The Lifecycle Callbacks can be annotated with the @PostDetach and the @PreAttach annotations on one of the a SFSBs methods. These methods are useful, when a developer want to use non serializable resources in an SFSB, for example, a database connection.

The following example show’s how Lifecycle Callbacks can be annotated

<?php
/**
 * @Stateful
 */
class MyStatefulSessionBean
{

    /**
     * @PreAttach
     */
    public function foo()
    {
        // e. g. close a database connection here
    }
    
    /**
     * @PostDetach
     */
    public function bar()
    {
        // e. g. re-connect to the database here
    }
}

To read more about the Lifecycle Callbacks available in appserver and how they can be used, please refer back to our persistence container documentation.

Conclusion

We’re proud of the work done to the newest version of appserver, “Iron Knight”. It provides easy to use solutions for some of the most discussed problems of version 1.0.x. We will continue to be focused on giving developers the best tools available to build high performance and rock solid PHP web applications.
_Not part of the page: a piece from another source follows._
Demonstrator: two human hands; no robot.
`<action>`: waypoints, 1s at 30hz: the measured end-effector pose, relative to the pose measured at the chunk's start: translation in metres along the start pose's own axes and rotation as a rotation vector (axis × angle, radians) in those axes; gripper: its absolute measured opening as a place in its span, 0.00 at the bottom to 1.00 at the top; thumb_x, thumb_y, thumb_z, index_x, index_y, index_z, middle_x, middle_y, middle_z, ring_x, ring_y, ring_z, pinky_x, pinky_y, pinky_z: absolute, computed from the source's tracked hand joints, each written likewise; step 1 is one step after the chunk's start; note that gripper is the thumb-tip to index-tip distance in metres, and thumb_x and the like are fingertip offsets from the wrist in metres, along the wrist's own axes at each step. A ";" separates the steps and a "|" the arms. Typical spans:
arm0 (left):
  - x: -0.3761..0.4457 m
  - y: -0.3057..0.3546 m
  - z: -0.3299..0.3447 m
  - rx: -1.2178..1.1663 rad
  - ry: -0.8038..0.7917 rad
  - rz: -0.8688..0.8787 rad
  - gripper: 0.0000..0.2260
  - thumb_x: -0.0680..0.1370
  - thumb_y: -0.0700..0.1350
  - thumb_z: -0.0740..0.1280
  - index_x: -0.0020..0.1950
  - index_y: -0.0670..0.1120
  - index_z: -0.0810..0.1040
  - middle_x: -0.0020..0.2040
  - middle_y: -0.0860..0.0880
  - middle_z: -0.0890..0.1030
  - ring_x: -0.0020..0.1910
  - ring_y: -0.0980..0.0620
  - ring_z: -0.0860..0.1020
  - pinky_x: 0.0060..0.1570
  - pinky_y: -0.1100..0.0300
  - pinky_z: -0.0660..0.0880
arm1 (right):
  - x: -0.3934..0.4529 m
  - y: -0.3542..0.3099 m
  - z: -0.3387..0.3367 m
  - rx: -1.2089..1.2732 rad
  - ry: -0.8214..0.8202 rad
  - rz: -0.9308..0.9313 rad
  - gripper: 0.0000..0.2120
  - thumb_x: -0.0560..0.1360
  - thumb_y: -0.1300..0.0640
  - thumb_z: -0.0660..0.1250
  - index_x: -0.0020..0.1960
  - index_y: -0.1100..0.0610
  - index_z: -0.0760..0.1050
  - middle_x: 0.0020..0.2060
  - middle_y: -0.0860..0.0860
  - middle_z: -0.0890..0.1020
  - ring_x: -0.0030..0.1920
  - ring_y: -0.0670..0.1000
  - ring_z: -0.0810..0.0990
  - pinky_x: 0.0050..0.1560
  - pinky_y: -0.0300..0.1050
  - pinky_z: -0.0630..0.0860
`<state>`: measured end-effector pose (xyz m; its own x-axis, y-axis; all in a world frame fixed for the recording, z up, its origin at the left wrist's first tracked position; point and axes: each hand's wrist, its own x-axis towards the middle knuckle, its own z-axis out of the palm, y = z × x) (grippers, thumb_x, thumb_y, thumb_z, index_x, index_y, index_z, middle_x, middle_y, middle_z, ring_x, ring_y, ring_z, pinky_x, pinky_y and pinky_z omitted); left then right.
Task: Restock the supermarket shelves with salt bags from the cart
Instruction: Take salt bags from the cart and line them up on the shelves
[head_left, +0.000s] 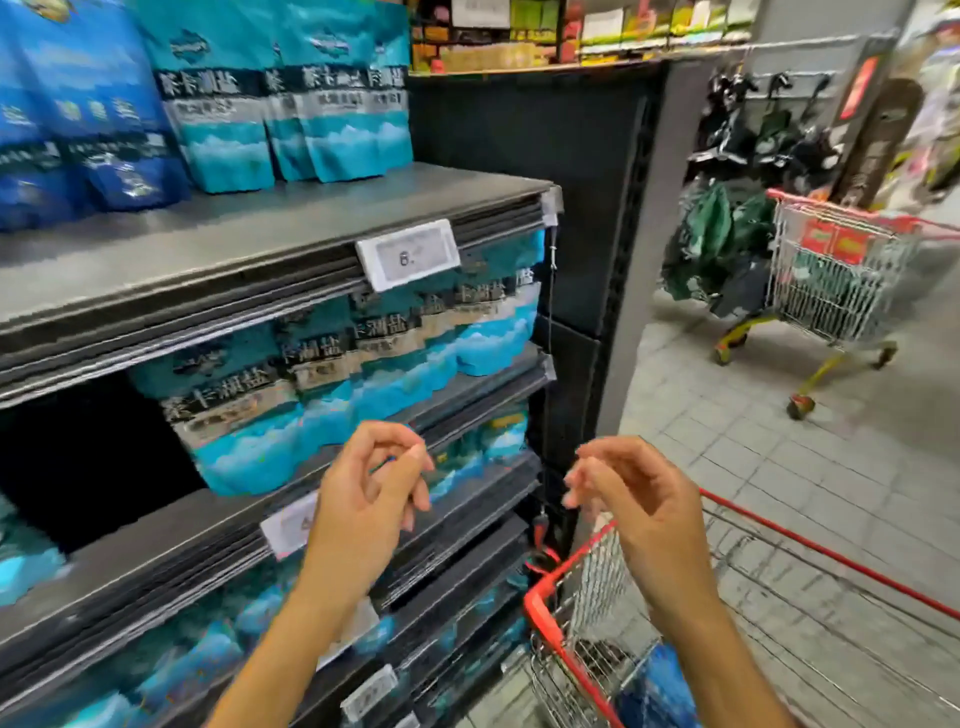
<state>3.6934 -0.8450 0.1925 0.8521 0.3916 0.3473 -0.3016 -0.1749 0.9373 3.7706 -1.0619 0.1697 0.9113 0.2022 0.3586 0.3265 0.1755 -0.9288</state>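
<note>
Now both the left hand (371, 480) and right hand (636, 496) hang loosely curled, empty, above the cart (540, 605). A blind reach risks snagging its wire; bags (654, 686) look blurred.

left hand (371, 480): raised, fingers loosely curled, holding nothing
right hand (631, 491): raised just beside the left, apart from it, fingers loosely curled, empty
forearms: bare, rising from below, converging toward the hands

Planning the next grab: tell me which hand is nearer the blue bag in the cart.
Right. The right hand hangs above the cart holding the blue bag; the left hand is off toward the shelves.
</note>
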 end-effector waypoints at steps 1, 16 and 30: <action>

Since this blog post only gives a short introduction to the new features and because we know reading and understanding documentation isn’t everyone’s cup of tea, we’ve extended our example application with examples of all the new functionality described above. So, if you’re looking for best practices or how to’s, please have a look at the example application, which is also installed with our 1.1.0 Iron Knight release.